I’m a great believer in the broad church and how we can all learn from each other’s respective traditions and disciplines. My issue with the Christian Union is that it is not always a ‘Union’. While some Unions are great, others are simply fundamentalism in disguise. I’ve seen Christian Unions that have been more cultlike than Christlike. Instead of being genuinely open-minded, sometimes the Christian Union serves to brainwash people and deliberately censor the breadth and depth of theological discussion from its young members. They’ll encourage people to ask questions but only ever indoctrinate them with their highly selective answers. Going to University can be a very daunting process and young people can be vulnerable, in dire need of a community. It is deeply irresponsible for Unions to exploit that.
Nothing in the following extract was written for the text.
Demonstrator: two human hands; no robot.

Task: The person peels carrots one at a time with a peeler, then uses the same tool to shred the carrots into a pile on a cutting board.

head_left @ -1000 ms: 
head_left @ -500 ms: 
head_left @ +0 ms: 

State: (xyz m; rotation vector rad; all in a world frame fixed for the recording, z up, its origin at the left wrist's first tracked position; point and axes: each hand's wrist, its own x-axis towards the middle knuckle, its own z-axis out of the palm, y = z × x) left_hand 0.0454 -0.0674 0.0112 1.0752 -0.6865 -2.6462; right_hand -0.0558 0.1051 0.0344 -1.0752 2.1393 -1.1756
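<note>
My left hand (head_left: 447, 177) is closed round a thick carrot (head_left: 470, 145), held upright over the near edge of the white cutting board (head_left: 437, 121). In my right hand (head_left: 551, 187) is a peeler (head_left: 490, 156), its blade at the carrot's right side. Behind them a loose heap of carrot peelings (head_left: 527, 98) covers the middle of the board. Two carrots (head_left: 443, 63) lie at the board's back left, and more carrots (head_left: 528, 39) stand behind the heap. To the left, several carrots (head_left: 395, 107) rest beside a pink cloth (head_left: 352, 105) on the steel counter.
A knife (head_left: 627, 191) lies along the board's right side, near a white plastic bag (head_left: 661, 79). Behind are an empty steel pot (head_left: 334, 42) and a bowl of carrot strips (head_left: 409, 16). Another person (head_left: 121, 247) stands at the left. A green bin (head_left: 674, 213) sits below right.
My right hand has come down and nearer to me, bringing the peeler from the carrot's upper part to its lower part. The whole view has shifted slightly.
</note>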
I find it interesting that the Student Christian Movement and Christian Union both originated from Oxford University at roughly similar times. Nowadays, many rightly reject the blind dogmatism, patriarchy and latent homophobia of evangelical Unions. The Student Christian Movement can help ostracised and disillusioned Christians find their own community in light of this.

Finally, I’d like to ask you about mental health and faith. As I mentioned at the beginning, you are the founder of ItMatters UK, a national non-profit organisation run by young people, using the creative media to change society’s approach to mental health. Could you tell me what impact, if any, having a faith has had on your mental health? And, do you think that religions in a general sense should be doing more to address the global mental health crisis?

When you’re struggling with your mental health, please remember that you have not abandoned God for not ‘feeling’ the right way. God isn’t a mere emotion. I think many people are beginning to realise how mental health should be on a par with physical health. In the same way, we wouldn’t just say ‘prayer’ will cure a bleeding wound, we should realise that faith is not always a cure for mental health issues. Prayer is for healing, in my view, as opposed to curing.

Religions should do more to address the global mental health crisis, but perhaps they should first look at themselves. We must all ask ourselves whether our religious societies have been complicit in spiritual abuse. We must ask ourselves whether theologies preached in our respective societies have been deeply corrosive to the least of our brothers’ and sisters’ mental health (e.g. non-affirming theology). And then we must repent and love better. That is how religion can address the global mental health crisis.

At a time when the world can feel so atomised and lonely, the communal aspects of religion and its contemplation can do a tremendous amount of good.